Register Guidelines E-Books Today's Posts Search

Go Back   MobileRead Forums > E-Book Software > Calibre

Notices

Reply
 
Thread Tools Search this Thread
Old 08-19-2009, 05:29 AM   #1
irisclara
Member
irisclara is on a distinguished road
 
irisclara's Avatar
 
Posts: 17
Karma: 60
Join Date: Aug 2009
Device: eee 900ha, CM7 Nook Color
remove PDF footer containing variable?

If this question is answered elsewhere, I apologize for wasting time. I did look.

I have a number of pdf files with footers (and sometimes headers) like

file://quickbrownfox/(65 of 296)

so the page number counts up to the total.

I've looked at python regular expressions but I can't figure out how to tell Calibre to leave these lines out when I convert to rtf.

Alternately, does anyone know of a way to remove sequential page numbers in a rtf? Then I could remove the parts of the line that stay the same with the extended replace function in TED notepad and the page numbers some other way.

Thanks.
irisclara is offline   Reply With Quote
Old 08-19-2009, 02:26 PM   #2
DerSchwarzePrinz
Enthusiast
DerSchwarzePrinz began at the beginning.
 
Posts: 25
Karma: 16
Join Date: Aug 2009
Device: Pocketbook 360, Sony PRS-T1
Quote:
Originally Posted by irisclara View Post
If this question is answered elsewhere, I apologize for wasting time. I did look.
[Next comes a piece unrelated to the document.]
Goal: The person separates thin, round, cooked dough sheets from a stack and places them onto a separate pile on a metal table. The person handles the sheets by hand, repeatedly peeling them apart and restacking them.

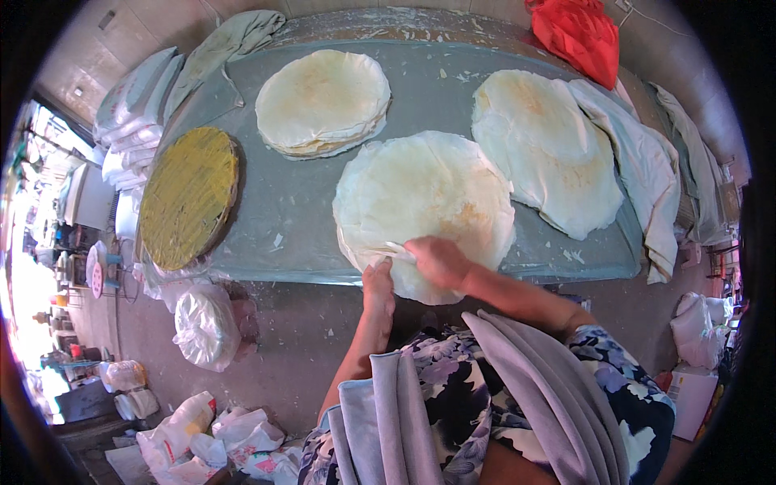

I have a number of pdf files with footers (and sometimes headers) like

file://quickbrownfox/(65 of 296)

so the page number counts up to the total.

I've looked at python regular expressions but I can't figure out how to tell Calibre to leave these lines out when I convert to rtf.

Alternately, does anyone know of a way to remove sequential page numbers in a rtf? Then I could remove the parts of the line that stay the same with the extended replace function in TED notepad and the page numbers some other way.

Thanks.
Try the following:

file://.+\)

This should remove all occurrences starting with "file://" than any characters ".+" up to a closing bracket "\)".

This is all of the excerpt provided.